ISH Protocol to Polytene Chromosomes

GUIDELINE

The power of in situ hybridization is due largely to the scale of polytene chromosomes and consequently the high degree of resolution they offer the researcher. The use of radiolabeled probes has now been largely superseded by nonradioactive signal detection systems, generally using biotin- or digoxygenin-substituted probes, which offer still greater resolution because there is less scatter of signal with immunochemical and immunofluorescent detection than with silver grains.
The utilization of in situ hybridization technology is of particular interest to those engaged in chromosome walking or genome mapping projects, in which it is essential to check all clones along a chromosome walk by in situ hybridization to identify clones containing repetitive DNA and to avoid the isolation of clones derived from regions outside that of interest.

METHODS

Pretreatment and denaturation of chromosomes

Place the slides directly in gently boiling 10 mM Tris-HCl, pH 7.5, for 2 min.
Quickly transfer the slides to cold 70% ethanol, and dehydrate them through alcohol.

Preparation of labeled probe

Place 5 μL oligo labeling buffer and 1 μL of 1 mM fluorescein-12-dUTP in a microcentrifuge tube.
Boil 100-500 ng of DNA in 20 μL of water or TE for 3 min, then add 18 μL to the tube.
Add 1 μL (5 U) of Klenow fragment of DNA polymerase I and incubate the reaction at room temperature for 1 h overnight.
Ethanol precipitate the labeled DNA and resuspend it in 50 μL of sterile distilled water to which 50 μL of 2×hybridization solution is added.

Hybridization

Boil the probe for 3 min by suspending the tube in boiling water, and quench it on ice. Check the volume after boiling, and restore to the initial volume with sterile distilled water.
Pipette 20 μL of the probe onto the chromosomes, then cover the chromosomes and probe with a clean siliconized coverslip. Avoid trapping air bubbles underneath the coverslip. There is no need to seal the coverslip.
Place the slides in a humid box (a plastic box lined with moist tissue) to prevent evaporation from the preparation, seal the lid, and place in a 58°C incubator overnight.
Remove the slides from the humid box. Dip them in 2×SSC to allow the coverslip to slide off, then wash them in 2×SSC, 53°C, for 1 h. Three changes to the wash solution should be made.

Signal Detection

The slides should be taken from the final wash and passed through two 5 min washes in PBS.
Wash the slides for 2 min in PBS-TX.
Rinse in PBS. Do not allow the slides to dry out during signal detection.
Drain the slide and mount it in a mounting medium, under a siliconized coverslip. The mounting medium contains propidium iodide to stain the chromosomes.
Seal the coverslip with nail varnish. These preparations do not last a long time but will keep for several weeks at 4°C in the dark if sealed as described. They are best examined using a microscope with a facility for image merging. A confocal microscope is ideal.

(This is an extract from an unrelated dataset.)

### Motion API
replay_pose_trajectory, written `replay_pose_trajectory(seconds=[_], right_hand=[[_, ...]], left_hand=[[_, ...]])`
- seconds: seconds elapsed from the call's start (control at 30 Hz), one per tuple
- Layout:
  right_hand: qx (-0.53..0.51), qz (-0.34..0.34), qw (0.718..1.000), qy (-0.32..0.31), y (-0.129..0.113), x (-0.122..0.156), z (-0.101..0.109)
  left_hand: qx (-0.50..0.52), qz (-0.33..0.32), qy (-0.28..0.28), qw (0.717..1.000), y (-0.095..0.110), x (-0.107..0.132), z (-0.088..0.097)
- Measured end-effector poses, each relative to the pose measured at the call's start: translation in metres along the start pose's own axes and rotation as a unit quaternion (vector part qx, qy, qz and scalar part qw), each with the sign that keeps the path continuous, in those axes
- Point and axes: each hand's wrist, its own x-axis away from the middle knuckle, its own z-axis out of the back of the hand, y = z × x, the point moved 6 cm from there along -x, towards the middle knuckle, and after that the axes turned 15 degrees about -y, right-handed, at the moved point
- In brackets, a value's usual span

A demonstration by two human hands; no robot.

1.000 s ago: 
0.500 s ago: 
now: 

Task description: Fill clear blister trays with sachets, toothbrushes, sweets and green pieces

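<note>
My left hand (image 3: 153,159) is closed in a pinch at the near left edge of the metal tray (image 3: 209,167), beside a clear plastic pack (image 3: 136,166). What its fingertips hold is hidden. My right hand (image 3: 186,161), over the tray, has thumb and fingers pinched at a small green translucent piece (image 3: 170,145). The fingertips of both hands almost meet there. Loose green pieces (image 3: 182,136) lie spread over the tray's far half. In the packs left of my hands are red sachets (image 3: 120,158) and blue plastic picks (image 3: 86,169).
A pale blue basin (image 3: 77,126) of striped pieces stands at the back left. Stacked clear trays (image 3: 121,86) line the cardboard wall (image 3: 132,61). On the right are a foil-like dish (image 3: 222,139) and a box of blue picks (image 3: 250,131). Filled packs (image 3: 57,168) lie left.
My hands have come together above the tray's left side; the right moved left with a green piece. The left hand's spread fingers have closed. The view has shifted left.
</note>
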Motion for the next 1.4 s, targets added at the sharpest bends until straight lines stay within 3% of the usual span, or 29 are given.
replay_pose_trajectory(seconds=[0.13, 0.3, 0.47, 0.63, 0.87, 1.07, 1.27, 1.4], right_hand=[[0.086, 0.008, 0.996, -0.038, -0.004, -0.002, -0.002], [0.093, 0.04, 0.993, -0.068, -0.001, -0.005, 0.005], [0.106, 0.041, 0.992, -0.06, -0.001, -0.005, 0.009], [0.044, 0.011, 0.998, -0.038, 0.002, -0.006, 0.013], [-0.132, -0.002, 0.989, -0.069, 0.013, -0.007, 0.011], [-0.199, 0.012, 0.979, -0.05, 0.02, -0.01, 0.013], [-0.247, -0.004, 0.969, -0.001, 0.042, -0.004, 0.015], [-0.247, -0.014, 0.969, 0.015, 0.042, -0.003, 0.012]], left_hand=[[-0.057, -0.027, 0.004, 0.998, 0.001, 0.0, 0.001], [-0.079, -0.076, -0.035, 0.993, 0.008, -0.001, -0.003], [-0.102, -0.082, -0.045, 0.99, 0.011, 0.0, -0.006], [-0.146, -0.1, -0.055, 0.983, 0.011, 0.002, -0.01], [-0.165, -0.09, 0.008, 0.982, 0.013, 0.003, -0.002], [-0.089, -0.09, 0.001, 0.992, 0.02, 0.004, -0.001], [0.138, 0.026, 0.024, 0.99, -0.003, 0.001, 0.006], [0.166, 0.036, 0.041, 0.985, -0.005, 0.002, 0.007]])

Creative Bioarray Relevant Recommendations

Creative Bioarray offers a wide range of ISH products and services, from ISH Probes and ISH Reagents to In Situ Hybridization (ISH) & RNAscope Service and Digital ISH Image Quantification and Statistical Analysis. In addition, we provide chromosome analysis for animals, gametes, embryos and stem cells. We can customize the standard cytogenetic analysis to meet your needs.

NOTES

There are many ways in which polytene chromosomes can be prepared, differing mostly in the manner by which the chromosomes are spread and squashed. Allowing the coverslip to slip sideways when spreading causes the chromosome arms to stretch. Overstretched chromosomes can make an analysis of the in situ hybridization difficult. Make sure the slides and coverslips are clean, especially of lint from the tissue paper used to clean them, thus, only lint-free tissue paper should be used.